_Problem details_
Bring together all lines from the listing below that contain the string "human".

_Information supplied_
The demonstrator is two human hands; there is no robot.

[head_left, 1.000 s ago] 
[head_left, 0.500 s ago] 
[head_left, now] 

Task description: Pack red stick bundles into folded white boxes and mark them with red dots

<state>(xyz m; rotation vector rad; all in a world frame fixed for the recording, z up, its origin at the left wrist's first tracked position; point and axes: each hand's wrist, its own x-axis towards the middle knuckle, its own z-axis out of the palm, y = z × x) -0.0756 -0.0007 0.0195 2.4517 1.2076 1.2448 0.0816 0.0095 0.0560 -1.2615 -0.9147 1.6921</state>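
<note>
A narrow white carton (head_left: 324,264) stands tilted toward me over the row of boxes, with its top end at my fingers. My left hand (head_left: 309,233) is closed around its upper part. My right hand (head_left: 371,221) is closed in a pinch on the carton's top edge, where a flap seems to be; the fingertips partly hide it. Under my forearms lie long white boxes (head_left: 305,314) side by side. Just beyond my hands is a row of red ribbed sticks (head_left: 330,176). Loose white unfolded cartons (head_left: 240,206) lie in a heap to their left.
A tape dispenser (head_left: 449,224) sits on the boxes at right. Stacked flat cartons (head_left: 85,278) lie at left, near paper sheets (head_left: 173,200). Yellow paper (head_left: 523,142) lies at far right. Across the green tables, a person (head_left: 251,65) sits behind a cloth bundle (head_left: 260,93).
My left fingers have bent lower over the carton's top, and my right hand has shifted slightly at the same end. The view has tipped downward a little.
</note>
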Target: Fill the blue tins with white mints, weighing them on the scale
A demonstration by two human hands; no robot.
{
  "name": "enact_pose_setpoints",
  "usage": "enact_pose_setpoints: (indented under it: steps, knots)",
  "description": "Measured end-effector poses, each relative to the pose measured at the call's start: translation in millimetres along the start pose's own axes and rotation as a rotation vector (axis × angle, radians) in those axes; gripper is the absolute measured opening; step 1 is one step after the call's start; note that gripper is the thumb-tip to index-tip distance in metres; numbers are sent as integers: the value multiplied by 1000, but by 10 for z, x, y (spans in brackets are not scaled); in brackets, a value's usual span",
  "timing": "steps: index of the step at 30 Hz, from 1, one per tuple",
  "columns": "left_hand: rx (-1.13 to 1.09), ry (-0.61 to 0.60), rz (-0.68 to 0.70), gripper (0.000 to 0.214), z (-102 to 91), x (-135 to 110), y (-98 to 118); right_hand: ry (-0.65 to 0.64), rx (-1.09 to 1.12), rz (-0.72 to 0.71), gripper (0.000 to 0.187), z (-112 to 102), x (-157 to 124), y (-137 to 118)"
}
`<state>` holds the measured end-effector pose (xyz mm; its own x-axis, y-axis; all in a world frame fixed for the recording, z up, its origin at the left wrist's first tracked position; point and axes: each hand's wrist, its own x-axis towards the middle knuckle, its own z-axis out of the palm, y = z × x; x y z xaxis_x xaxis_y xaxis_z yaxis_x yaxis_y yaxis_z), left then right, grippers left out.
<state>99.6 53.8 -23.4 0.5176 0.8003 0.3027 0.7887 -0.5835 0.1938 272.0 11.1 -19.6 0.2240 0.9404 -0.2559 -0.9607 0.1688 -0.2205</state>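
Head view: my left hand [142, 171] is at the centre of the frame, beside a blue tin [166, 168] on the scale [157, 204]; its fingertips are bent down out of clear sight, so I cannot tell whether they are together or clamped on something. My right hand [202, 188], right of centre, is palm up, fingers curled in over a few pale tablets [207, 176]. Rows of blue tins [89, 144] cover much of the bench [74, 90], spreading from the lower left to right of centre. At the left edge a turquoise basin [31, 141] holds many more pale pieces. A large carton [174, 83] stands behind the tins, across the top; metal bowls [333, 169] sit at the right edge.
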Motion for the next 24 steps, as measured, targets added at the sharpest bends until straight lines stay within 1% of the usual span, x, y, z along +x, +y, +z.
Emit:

_Solution for this exercise_
The demonstrator is two human hands; there is no robot.
A demonstration by two human hands; no robot.

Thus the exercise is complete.